## Task prompt
Repeat the lines of the data exactly, from the first one through the one that contains "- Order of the".

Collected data
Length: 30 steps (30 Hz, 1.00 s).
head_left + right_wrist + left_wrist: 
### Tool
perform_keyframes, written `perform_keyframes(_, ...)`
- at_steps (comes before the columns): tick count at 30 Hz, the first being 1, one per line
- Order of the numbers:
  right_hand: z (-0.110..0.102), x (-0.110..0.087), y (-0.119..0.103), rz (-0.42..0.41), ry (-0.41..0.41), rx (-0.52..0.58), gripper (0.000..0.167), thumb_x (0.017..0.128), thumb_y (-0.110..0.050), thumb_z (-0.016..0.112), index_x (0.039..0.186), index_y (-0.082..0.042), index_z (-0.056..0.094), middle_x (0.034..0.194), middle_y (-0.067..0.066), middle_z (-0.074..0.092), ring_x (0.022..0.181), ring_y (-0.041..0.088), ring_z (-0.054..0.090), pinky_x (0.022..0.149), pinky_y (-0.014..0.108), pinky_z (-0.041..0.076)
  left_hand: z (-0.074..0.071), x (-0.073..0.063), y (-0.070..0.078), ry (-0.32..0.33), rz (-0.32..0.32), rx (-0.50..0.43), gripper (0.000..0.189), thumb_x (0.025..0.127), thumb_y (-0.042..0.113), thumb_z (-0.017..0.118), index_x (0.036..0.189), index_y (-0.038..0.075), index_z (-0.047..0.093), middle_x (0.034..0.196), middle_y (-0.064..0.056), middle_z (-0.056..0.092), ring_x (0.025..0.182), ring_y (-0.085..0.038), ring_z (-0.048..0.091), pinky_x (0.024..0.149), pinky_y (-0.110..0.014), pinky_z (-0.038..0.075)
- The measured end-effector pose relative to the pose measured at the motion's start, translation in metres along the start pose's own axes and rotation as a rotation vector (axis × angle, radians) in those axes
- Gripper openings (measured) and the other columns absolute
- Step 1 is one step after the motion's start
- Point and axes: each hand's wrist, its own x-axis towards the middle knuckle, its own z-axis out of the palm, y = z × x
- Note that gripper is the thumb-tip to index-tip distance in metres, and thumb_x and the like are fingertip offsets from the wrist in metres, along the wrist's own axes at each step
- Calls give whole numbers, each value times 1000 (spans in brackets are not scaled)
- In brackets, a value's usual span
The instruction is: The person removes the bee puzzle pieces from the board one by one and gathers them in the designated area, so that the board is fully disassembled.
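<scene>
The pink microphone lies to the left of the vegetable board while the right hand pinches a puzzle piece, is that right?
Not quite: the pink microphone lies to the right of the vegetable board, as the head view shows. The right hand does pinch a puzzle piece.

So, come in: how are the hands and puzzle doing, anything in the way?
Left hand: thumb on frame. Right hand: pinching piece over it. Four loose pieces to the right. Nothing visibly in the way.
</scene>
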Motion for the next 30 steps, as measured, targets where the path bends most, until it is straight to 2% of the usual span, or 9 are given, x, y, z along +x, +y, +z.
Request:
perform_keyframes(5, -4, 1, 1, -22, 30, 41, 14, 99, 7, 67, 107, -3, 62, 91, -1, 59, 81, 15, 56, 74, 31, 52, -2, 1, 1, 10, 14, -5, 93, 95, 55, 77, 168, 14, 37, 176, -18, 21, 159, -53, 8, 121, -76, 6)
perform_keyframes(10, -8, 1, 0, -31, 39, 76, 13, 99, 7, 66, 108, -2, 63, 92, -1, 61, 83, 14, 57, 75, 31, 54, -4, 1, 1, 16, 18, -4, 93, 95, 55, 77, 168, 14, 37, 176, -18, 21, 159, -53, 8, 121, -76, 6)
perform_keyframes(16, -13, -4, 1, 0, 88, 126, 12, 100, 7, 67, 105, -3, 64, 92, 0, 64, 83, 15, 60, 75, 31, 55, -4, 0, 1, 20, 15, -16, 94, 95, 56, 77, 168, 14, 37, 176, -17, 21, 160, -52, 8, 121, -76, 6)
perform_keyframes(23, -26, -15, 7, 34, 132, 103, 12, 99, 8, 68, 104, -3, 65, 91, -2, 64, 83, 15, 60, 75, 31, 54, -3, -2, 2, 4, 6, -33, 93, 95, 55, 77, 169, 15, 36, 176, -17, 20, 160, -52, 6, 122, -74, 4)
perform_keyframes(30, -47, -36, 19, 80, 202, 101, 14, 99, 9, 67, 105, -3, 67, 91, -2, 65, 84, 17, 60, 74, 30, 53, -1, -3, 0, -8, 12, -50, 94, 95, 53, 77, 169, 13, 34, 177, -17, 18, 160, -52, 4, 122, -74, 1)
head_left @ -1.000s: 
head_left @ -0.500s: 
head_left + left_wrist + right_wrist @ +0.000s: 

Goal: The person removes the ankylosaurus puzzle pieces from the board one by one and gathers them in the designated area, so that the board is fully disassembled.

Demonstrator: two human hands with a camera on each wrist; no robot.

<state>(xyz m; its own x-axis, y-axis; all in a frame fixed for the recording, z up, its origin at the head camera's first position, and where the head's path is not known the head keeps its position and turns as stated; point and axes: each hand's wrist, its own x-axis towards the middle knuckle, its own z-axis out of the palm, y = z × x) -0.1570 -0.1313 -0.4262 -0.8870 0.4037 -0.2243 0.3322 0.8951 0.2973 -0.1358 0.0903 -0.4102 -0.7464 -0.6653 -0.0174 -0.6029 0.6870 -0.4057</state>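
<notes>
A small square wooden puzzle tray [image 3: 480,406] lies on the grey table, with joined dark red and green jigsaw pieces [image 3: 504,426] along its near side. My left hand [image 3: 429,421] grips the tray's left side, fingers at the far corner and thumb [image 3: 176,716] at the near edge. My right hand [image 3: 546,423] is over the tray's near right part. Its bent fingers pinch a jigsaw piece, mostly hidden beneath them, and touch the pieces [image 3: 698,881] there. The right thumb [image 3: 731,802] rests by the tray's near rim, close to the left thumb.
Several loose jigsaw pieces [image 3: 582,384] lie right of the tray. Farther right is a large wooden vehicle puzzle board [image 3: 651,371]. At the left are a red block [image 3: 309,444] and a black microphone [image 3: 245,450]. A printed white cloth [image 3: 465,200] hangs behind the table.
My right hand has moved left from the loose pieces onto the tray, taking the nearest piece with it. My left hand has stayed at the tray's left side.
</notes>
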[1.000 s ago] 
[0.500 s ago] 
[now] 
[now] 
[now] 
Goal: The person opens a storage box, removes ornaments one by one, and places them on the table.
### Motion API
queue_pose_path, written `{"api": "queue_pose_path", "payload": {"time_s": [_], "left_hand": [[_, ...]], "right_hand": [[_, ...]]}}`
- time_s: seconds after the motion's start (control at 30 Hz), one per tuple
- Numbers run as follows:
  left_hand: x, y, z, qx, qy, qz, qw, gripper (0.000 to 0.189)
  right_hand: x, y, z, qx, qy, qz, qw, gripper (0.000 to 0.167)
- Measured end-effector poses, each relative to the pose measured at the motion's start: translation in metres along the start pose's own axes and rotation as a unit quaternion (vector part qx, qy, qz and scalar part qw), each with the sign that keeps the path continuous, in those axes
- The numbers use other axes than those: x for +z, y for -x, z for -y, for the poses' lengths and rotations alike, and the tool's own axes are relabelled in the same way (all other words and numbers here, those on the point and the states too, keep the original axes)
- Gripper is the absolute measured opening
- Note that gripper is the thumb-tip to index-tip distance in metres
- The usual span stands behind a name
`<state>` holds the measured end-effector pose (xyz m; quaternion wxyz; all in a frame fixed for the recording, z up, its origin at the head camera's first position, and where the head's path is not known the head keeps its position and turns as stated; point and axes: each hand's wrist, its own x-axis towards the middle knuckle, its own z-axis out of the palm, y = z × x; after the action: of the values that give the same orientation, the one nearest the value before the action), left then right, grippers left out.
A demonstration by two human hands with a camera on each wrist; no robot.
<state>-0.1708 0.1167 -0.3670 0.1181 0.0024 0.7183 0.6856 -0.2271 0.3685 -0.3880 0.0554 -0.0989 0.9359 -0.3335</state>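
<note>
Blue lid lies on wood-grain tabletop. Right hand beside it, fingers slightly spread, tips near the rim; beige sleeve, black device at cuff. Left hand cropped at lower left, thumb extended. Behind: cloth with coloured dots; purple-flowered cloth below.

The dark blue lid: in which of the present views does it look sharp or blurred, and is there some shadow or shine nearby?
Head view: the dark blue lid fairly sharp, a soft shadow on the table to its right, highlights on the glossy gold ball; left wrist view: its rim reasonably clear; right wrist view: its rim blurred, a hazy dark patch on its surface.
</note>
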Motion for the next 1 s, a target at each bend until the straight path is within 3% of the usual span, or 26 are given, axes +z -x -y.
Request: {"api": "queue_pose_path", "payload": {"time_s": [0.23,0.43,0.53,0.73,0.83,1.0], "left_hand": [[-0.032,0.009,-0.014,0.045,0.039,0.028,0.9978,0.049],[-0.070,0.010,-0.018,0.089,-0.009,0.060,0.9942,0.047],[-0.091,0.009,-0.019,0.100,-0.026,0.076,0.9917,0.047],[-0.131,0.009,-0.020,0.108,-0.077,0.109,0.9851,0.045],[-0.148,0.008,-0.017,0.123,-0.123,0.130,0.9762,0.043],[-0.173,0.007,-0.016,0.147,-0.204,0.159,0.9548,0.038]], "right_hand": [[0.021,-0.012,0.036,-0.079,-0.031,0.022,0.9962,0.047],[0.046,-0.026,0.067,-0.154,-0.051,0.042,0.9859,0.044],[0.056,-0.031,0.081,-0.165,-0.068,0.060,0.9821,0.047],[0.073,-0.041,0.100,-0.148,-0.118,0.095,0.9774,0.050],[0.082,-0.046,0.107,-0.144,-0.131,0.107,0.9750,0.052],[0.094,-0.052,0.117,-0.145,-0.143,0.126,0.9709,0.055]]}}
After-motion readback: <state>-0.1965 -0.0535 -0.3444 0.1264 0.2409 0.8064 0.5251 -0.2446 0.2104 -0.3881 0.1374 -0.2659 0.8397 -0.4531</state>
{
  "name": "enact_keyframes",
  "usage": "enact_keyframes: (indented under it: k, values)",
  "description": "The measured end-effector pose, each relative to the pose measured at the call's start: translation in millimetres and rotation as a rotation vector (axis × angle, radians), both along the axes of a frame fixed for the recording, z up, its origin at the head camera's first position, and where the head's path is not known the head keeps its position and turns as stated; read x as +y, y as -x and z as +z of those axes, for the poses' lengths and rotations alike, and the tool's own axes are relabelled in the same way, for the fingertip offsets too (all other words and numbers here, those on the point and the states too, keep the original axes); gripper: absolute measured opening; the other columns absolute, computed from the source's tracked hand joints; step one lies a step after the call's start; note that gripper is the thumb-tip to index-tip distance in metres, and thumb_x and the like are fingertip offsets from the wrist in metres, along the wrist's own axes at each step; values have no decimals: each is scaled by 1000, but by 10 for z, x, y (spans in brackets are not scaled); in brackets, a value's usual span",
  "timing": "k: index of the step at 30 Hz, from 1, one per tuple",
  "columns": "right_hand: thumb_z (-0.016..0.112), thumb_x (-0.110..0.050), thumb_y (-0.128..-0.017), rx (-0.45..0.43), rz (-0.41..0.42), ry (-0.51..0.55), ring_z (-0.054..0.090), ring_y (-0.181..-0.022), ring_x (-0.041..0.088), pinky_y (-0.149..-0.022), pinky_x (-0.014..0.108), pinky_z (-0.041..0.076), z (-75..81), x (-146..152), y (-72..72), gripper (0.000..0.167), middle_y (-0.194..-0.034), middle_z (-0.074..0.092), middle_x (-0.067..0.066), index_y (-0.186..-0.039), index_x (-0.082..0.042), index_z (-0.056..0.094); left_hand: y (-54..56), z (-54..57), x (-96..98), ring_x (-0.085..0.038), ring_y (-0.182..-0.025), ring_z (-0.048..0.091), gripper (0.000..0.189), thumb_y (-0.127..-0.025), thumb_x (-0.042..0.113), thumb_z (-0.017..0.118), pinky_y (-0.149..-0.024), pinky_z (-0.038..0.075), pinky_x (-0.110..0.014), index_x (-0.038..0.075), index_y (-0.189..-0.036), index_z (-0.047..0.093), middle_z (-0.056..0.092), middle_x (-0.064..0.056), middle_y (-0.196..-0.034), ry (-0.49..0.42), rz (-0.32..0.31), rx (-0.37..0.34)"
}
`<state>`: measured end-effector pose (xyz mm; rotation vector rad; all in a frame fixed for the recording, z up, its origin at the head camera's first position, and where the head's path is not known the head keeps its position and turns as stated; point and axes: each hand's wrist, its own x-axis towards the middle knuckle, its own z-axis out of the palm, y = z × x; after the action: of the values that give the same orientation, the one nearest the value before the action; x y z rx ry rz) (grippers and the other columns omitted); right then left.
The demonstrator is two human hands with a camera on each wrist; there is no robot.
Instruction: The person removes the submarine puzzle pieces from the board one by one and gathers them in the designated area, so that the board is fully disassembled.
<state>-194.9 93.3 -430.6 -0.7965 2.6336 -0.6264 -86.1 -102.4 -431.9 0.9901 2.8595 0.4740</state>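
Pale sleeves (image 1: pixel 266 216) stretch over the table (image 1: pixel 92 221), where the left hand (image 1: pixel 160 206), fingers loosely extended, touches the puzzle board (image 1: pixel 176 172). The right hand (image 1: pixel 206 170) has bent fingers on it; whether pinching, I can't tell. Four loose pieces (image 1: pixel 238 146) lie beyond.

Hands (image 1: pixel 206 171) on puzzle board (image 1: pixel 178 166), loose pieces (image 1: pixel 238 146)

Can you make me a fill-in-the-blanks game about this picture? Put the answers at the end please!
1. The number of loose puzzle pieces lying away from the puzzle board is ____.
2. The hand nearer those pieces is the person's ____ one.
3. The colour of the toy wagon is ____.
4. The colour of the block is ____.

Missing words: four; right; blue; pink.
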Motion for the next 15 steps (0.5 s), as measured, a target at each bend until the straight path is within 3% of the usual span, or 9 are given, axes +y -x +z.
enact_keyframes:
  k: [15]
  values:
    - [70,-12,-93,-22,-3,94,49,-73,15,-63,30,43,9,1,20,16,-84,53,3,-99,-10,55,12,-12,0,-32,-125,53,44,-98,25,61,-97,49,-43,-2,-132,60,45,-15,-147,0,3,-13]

## Exercise solution
Length: 30 steps (30 Hz, 1.00 s).
head_left + right_wrist + left_wrist: 
### Tool
perform_keyframes, written `perform_keyframes(_, ...)`
- at_steps (comes before the columns): tick count at 30 Hz, the first being 1, one per line
- Order of the numbers:

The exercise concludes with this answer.